■ WHAT TO WORK ON
Every line in the listing below that holds the word "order" should be returned.

■ INPUT DATA
########################################

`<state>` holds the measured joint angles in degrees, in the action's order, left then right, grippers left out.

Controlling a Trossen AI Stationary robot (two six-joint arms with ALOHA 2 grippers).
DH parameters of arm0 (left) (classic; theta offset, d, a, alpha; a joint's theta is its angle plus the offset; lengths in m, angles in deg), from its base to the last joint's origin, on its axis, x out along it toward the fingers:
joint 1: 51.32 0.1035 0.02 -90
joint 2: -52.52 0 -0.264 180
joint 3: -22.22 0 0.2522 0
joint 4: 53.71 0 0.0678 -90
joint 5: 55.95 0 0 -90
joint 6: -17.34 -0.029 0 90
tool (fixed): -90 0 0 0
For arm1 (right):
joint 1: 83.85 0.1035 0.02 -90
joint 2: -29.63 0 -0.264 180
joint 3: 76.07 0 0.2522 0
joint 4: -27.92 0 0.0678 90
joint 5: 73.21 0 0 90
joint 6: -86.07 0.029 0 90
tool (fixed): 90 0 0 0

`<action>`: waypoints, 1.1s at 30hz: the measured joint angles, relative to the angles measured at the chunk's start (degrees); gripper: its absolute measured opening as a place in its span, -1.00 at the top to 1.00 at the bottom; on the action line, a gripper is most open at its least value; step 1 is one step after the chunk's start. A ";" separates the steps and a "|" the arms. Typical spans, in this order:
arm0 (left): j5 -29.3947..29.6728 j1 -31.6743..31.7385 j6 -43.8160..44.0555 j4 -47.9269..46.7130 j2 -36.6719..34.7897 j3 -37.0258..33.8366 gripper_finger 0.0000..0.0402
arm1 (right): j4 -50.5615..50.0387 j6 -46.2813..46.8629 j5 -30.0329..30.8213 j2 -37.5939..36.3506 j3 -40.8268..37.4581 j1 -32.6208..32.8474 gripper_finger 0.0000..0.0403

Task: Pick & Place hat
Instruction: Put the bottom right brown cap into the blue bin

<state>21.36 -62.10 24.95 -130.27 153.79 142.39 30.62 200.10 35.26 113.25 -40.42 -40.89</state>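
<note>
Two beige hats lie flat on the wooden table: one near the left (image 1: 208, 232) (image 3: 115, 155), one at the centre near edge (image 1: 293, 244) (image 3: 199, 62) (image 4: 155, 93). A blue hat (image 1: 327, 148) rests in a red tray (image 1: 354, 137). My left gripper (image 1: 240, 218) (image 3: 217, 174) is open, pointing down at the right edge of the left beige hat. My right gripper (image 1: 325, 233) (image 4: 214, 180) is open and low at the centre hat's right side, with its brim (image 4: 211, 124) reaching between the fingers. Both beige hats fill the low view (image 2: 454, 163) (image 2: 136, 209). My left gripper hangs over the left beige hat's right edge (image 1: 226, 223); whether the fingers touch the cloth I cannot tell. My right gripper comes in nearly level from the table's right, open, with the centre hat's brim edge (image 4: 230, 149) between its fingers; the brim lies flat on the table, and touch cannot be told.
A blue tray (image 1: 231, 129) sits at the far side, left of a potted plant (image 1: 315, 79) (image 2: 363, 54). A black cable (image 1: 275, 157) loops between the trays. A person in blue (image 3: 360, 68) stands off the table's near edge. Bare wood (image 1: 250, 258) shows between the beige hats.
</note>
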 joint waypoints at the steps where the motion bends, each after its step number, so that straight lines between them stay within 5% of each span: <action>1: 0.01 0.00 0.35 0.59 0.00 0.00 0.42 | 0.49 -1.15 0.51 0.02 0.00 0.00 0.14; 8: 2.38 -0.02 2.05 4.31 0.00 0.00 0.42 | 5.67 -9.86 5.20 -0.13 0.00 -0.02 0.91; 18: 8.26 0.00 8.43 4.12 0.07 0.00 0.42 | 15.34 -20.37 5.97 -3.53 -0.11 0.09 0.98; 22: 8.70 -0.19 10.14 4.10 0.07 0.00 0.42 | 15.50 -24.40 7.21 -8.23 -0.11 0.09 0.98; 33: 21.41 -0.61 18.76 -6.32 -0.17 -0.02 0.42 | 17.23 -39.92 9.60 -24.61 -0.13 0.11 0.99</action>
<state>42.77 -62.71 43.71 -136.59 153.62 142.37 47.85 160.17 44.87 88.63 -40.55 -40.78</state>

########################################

■ YOUR SOLUTION
`<state>` holds the measured joint angles in degrees, in the action's order, left then right, grippers left out.
`<action>`: waypoints, 1.1s at 30hz: the measured joint angles, relative to the angles measured at the chunk's start (degrees); gripper: its absolute measured opening as a place in its span, -1.00 at the top to 1.00 at the bottom; on the action line, a gripper is most open at its least value; step 1 is one step after the chunk's start. A ";" separates the steps and a "|" the arms. Typical spans, in this order:

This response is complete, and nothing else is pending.